#### [ASSIGNMENT]
Your answer should repeat the listing in full, with no line missing or altered.

+ + + +

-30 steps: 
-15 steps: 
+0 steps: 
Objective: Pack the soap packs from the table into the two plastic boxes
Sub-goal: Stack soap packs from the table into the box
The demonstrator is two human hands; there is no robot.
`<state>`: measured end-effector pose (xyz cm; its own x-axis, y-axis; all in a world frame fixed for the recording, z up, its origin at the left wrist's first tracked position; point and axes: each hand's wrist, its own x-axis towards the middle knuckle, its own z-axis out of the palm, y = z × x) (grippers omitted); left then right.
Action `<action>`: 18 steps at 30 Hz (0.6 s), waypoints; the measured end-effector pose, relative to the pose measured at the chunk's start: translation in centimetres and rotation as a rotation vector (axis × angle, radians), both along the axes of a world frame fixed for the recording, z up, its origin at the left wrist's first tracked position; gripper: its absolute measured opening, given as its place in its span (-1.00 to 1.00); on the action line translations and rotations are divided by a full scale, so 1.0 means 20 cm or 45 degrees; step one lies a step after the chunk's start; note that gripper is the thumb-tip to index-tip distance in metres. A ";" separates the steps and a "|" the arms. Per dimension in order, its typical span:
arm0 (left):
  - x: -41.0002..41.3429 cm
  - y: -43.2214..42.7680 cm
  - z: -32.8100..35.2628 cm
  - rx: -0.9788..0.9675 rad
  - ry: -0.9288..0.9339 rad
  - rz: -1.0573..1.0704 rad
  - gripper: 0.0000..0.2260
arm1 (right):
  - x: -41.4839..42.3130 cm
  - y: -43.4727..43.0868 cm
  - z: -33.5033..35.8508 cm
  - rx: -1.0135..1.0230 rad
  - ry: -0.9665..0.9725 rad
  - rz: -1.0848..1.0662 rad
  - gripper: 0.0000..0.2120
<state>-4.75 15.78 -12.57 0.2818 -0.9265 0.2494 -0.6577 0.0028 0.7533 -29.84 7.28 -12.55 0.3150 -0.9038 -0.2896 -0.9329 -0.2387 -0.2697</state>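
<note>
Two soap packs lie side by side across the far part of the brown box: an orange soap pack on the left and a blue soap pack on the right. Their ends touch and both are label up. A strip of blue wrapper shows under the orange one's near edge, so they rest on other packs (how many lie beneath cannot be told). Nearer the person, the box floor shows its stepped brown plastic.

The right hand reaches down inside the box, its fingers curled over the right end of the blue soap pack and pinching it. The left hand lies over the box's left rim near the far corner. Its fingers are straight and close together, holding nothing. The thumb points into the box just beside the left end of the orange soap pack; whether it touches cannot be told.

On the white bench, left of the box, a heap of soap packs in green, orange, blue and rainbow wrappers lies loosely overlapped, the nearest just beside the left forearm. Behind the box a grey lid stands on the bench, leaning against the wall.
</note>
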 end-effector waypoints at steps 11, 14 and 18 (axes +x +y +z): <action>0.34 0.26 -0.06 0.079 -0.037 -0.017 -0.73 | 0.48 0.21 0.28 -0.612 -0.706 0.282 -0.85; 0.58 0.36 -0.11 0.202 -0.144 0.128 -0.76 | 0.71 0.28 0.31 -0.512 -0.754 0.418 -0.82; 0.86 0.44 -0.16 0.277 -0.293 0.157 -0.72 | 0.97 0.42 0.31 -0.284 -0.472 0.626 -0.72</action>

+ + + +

#### [TASK ANSWER]
-30 steps: 
-15 steps: 
+0 steps: 
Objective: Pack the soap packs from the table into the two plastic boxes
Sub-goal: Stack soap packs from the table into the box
The demonstrator is two human hands; there is no robot.
`<state>`: measured end-effector pose (xyz cm; its own x-axis, y-axis; all in a world frame fixed for the recording, z up, its origin at the left wrist's first tracked position; point and axes: each hand's wrist, its own x-axis towards the middle knuckle, its own z-axis out of the palm, y = z × x) (grippers omitted); left then right.
Action `<action>`: 18 steps at 30 Hz (0.6 s), waypoints; the measured end-effector pose, relative to the pose measured at the chunk's start: translation in centimetres and rotation as a rotation vector (axis × angle, radians), both along the axes of a world frame fixed for the recording, z up, its origin at the left wrist's first tracked position; gripper: its absolute measured opening, given as its place in its span (-1.00 to 1.00); on the action line translations and rotations are divided by a full scale, so 1.0 means 20 cm or 45 degrees; step one lies a step after the chunk's start; note that gripper is the thumb-tip to index-tip distance in metres. A ";" separates the steps and a "|" the arms. Per dimension in order, its typical span:
arm0 (left):
  - x: -41.0002..41.3429 cm
  - y: -43.2214..42.7680 cm
  - z: -32.8100..35.2628 cm
  - rx: -0.9788..0.9675 rad
  - ry: -0.9288..0.9339 rad
  - rz: -1.0573..1.0704 rad
  - gripper: 0.0000..0.2260
arm1 (right):
  - x: -41.4839..42.3130 cm
  - y: -43.4727..43.0868 cm
  - z: -33.5033..35.8508 cm
  - rx: -1.0135..1.0230 rad
  - ry: -0.9665..0.9725 rad
  - rz: -1.0848..1.0662 rad
  - gripper: 0.0000..0.2120
<state>-4.75 15.78 -12.57 0.2818 -0.9265 0.2494 -0.6577 0.0028 0.7533 -29.84 7.28 -12.55 0.3150 -0.9038 -0.2896 -0.9329 -0.2387 -0.2697</state>
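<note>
Two soap packs lie side by side across the far part of the brown box: an orange soap pack on the left and a blue soap pack on the right. Their ends touch and both are label up. A strip of blue wrapper shows under the orange one's near edge, so they rest on other packs (how many lie beneath cannot be told). Nearer the person, the box floor shows its stepped brown plastic.

The right hand reaches down inside the box, its fingers curled over the right end of the blue soap pack and pinching it. The left hand lies over the box's left rim near the far corner. Its fingers are straight and close together, holding nothing. The thumb points into the box just beside the left end of the orange soap pack; whether it touches cannot be told.

On the white bench, left of the box, a heap of soap packs in green, orange, blue and rainbow wrappers lies loosely overlapped, the nearest just beside the left forearm. Behind the box a grey lid stands on the bench, leaning against the wall.
</note>
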 end-effector waypoints at steps 11, 14 and 18 (axes +x +y +z): <action>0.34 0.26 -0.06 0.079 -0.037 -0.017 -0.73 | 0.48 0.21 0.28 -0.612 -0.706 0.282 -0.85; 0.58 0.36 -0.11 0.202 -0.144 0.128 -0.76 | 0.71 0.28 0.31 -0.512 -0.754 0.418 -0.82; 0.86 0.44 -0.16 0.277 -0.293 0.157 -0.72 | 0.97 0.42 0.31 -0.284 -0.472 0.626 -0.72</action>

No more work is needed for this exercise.